I believe very strongly that education should be consensual, rather than coercive. I believe this inherently, so I’m lucky that studies consistently agree that authentic learning is more long-lasting, and more beneficial than artifice. I was lucky enough to spend most of my life in educational settings that allowed me to choose my own course, to seek out my own resources, and experiment on my own. Ultimately, that freedom is what I want my students to experience. While I’ve never taught at a school that creates curriculum this way, I was able to spend some time at a free-choice school in Massachusetts. I asked students if they felt like they were supported enough, challenged enough, or if they were bored. I asked teachers and parents if they felt uneasy about the education their students were receiving. The response was overwhelming: this was the single best educational opportunity student or parent could have imagined. Visiting this fully democratic residential K-12 school, built on the same philosophy that I espouse, reinforced my beliefs that unenforced, non-coercive education is the best, most humane way to teach. I want to specialize in extremely responsive, dynamic, layered, individualized curriculum.
Educational Paradigms
I am energized by the diversity of curricular design I have been able to observe and practice this semester. I’m encouraged by our study of different pedagogies, especially examples of democratic classrooms and schools. My curricular philosophy is one which invites students in, gives them a wealth of choice and many avenues to pursue their interests, expand their skillsets, and challenge their opinions. I achieve this by approaching science from a concepts-based, big-picture perspective. My curriculum focuses on leading students to grasp large, overarching tenets of organization, evolution, interconnectedness, energy flow, and disturbance, which they then apply on both the micro- and macro scale. My curriculum also focuses on routinizing the scientific method, allowing students to practice creating and revising research questions and goals, carrying out independent, rigorous investigation, and reviewing and analyzing published science.

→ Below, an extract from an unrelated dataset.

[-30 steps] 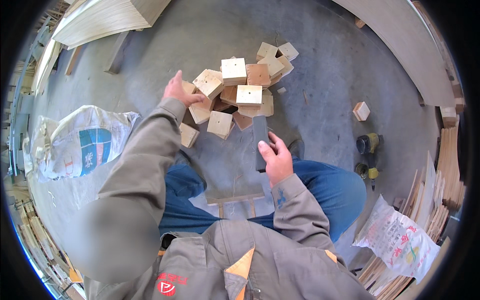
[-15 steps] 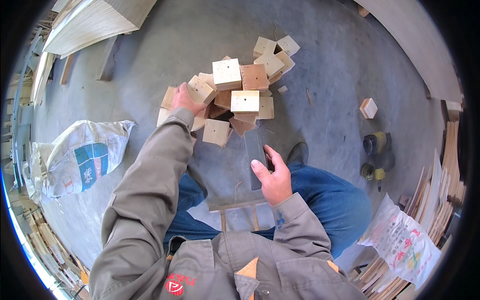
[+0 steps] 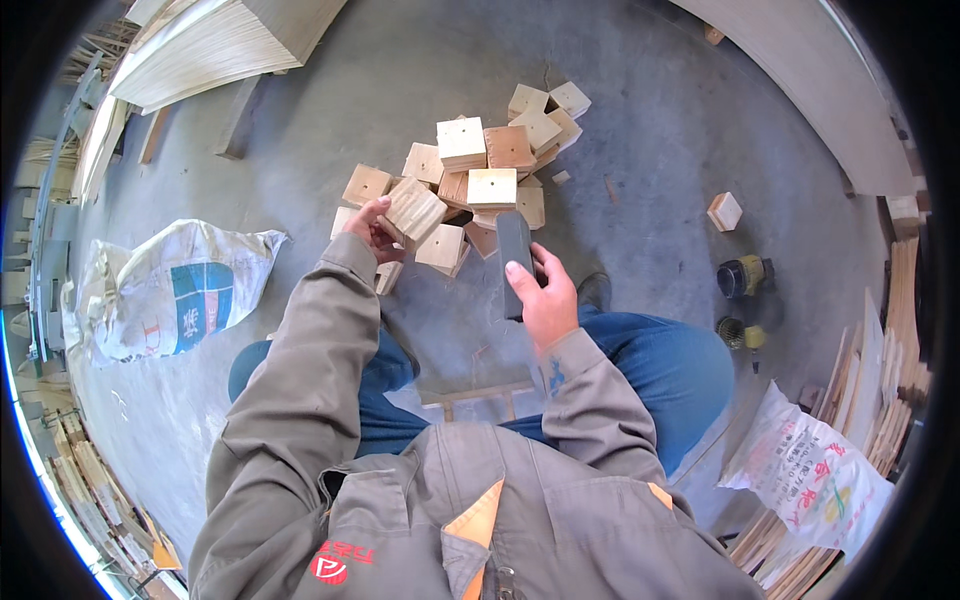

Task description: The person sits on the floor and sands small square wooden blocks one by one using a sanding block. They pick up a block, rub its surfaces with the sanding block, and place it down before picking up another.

I would like to say that comparing different educational paradigms helped me to clarify where I stand in the current pedagogical landscape, but mostly it’s just served to underline that like academicians, educators may become preoccupied with defining boundaries and limits, compartmentalizing ideas into categories that are better understood holistically. Am I an authentic teacher or a post-modernist teacher? I’m neither. I’m both. I can see how forming distinct, sets of philosophies can clarify stances from which certain schools of education thought operate, but I’m glad that we focused on how to incorporate and meld, rather than separate, different educational paradigms. I’m content with having still not found any named philosophy that represents the sum total of my perspective and experience. I have struggled with the parts of this program that tap into the academic analysis of teaching. I was turned off by the politics and egomania of academia, and have, in the practice of teaching, been successful at finding different ways of talking about, analyzing, and celebrating conflicting perspectives and ideas.
It’s important to me that my curriculum be authentic. Real learning rarely happens when a learner doesn’t want it to, so the possibilities left for me to take advantage of as an instructor are: tricking/coercing a student into caring about their work or… allowing their learning to self-define and independently evolve. I most strongly adhere to the authentic model of learning, though I see how other pedagogies dovetail naturally to student-centered approach (eg democratic decision-making and coherent curricular flow). I don’t think anyone ever made the argument that any of these considerations are mutually exclusive, but it’s easier for me to imagine their combination than their separation. Rooting both format and content of curriculum in the phenology of the natural world, in the actions of a school or community, and in the personal choices and skills of a student body helps to limit the disjunction of life from learning. The most compelling questions and problems are those we can address in our own lives. By giving my students opportunities not just to see, but explore and mess about with the processes and organisms in their midst, we build in authentic learning opportunities as a class.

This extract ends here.